_DATASET EXTRACT_.
⟨
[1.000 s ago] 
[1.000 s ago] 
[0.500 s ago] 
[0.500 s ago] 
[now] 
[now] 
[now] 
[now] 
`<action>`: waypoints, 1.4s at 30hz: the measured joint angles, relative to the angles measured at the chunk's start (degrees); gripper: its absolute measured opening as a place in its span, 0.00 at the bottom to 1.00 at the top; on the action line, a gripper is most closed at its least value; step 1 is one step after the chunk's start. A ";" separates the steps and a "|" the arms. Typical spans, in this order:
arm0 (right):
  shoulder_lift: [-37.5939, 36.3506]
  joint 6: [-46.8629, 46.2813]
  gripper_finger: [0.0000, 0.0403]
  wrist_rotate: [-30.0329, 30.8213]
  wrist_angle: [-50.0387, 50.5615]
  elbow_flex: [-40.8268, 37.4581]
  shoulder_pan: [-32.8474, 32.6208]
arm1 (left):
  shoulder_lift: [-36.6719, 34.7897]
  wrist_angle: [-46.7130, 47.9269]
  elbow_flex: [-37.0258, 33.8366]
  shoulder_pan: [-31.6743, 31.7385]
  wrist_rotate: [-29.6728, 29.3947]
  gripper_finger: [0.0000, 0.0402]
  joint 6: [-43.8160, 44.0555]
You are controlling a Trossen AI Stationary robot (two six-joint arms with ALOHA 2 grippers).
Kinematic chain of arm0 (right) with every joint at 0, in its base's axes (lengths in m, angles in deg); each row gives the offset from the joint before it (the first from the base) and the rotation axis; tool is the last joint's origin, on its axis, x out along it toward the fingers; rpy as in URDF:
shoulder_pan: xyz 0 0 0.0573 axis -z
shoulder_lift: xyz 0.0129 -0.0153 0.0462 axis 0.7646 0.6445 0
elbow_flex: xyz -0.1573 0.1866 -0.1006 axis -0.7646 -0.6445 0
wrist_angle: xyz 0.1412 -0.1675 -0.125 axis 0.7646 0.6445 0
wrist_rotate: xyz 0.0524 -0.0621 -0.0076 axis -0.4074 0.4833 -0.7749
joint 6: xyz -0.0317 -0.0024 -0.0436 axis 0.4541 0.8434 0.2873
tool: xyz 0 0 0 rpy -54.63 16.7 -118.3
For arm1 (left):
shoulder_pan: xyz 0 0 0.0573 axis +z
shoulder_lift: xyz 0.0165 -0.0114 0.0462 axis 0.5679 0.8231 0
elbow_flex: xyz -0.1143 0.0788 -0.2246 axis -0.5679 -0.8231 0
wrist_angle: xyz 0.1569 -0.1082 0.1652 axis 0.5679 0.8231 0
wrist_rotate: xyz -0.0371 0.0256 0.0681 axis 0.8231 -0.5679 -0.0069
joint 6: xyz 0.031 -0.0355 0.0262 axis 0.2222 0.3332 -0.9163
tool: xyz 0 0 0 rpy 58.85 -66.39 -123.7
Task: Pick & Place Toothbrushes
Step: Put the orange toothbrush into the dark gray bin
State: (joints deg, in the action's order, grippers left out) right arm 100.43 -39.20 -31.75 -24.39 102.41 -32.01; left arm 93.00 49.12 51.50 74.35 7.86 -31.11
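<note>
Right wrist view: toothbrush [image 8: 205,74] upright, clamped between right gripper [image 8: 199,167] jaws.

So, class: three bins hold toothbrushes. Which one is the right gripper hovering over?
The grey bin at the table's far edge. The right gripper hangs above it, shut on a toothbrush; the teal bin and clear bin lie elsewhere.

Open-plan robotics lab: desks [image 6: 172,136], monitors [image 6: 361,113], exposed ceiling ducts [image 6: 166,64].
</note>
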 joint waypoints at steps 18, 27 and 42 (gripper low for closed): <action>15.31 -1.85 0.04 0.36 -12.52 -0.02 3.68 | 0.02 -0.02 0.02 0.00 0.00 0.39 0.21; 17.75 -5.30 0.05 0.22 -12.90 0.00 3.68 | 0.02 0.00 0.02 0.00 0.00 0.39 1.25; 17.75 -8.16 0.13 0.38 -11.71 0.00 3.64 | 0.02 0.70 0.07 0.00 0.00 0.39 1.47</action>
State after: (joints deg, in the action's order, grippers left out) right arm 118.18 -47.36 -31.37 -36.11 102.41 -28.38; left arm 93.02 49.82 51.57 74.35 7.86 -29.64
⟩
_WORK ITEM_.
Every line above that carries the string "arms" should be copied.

_ANSWER BOX_.
`<action>`: waypoints, 1.4s at 30hz: the measured joint angles, relative to the angles measured at the chunk's start (degrees); gripper: its absolute measured opening as a place in its span, 0.00 at the bottom to 1.00 at the top; on the action line, a gripper is most closed at its least value; step 1 is one step after the chunk's start. A ";" separates the steps and a "|" the arms. Typical spans, in this order:
You are controlling a Trossen AI Stationary robot (two six-joint arms with ALOHA 2 grippers).

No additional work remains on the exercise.